If you sell on FBA (Fulfillment by Amazon), Amazon reimburses you for mistakes they make with your inventory, like losing or misplacing inventory/shipments.

However, most FBA sellers don’t realize:

  1. Reimbursements aren’t always automatic. Like tax deductions, the money you’re owed remains in Amazon’s pockets unless you claim for it.

  1. It’s a lot of money. Most of our clients at SellerBench are surprised by how much Amazon owes them.

This article will explain how much money you might be leaving on the table, and some tips on how to get that money back.

HOW MUCH DOES AMAZON OWE FBA SELLERS?

Amazon makes all kinds of mistakes that they reimburse sellers for. For this article, we’ll be looking at the amount of missed reimbursements in categories where Amazon consistently forgets reimbursements: lost/damaged inventory, unreceived shipments, and incorrectly handled refunds/returns.
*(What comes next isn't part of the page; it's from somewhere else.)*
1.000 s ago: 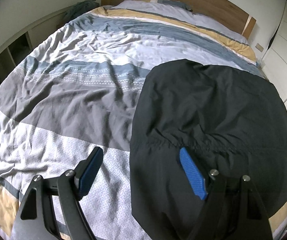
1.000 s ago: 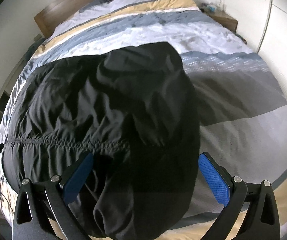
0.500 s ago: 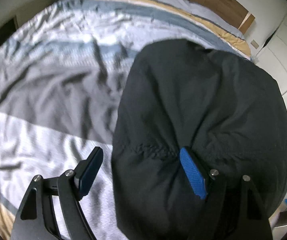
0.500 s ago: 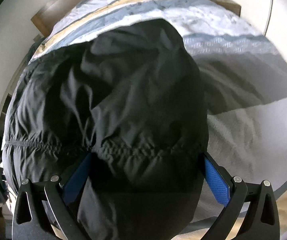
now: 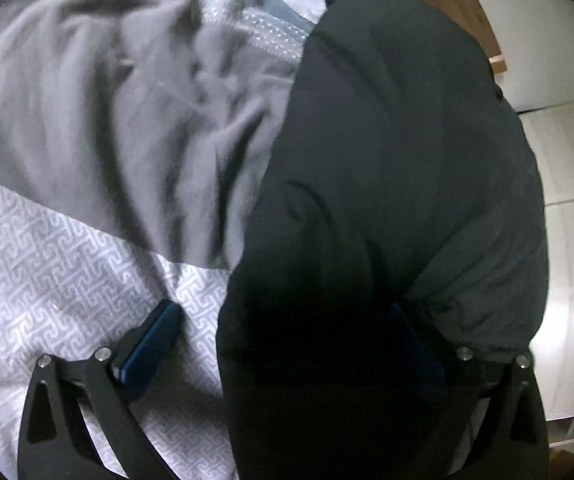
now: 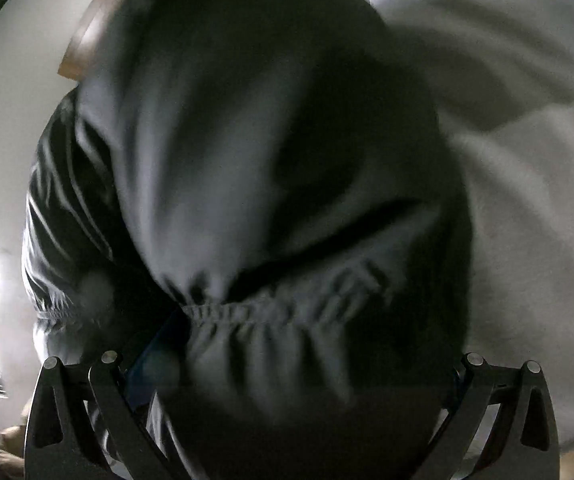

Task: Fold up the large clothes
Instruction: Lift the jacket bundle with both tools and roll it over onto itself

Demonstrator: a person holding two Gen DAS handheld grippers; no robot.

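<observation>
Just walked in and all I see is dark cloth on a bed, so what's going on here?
A person is folding a large black garment with a gathered elastic seam on a bed with a grey and white patterned duvet, one handheld tool per hand. The left tool has just been opening, with the garment's edge between its jaws. The right tool straddles the seam, jaws wide.

A home bedroom: a bed with a rumpled grey-and-white patterned duvet (image 5: pixel 87 240), a wooden headboard (image 5: pixel 447 12) at its far end, white cupboard doors (image 5: pixel 567 160) beside it.
</observation>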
Across the millions of dollars in reimbursements recovered for our clients, we’ve found that about 0.4%-3.0% of annual sales goes unreimbursed in these categories. Amazon’s missed reimbursement rate can vary due to several factors including: # of orders, # of SKUs, price/category of SKUs.

To illustrate: if your annual sales are $1 million a year, Amazon most likely owes you somewhere between $4,000 to $30,000, a year. If you take a step back further, and if you calculate the tens of billions in sales revenue made through Amazon FBA at an error rate of 0.4%-3.0%, Amazon potentially owes hundreds of millions of dollars to FBA sellers every year.
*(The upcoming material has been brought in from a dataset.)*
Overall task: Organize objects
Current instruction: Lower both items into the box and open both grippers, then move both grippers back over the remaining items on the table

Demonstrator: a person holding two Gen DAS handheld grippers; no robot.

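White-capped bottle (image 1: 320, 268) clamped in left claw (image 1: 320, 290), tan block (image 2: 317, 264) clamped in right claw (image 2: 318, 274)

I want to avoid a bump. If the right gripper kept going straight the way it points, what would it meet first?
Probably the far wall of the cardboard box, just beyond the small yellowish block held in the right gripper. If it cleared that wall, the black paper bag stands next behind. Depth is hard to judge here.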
(Another mistake category we wanted to explore is when Amazon overcharges on orders for fulfillment or referral fees due to incorrect measurement or incorrect categorization. However, we’ve left this out since Amazon’s error rate can differ significantly account to account.)

HOW DO FBA SELLERS GET THAT MONEY BACK?

Several services and software exist to help you recover reimbursements, and they all take two different approaches to reimbursement recovery:

Approach 1: DIY (Do it yourself)

Sellers with the tenacity to do reimbursement recovery themselves will typically use Excel to navigate the reports they pull from Amazon, or employ specialized do-it-yourself (DIY) software.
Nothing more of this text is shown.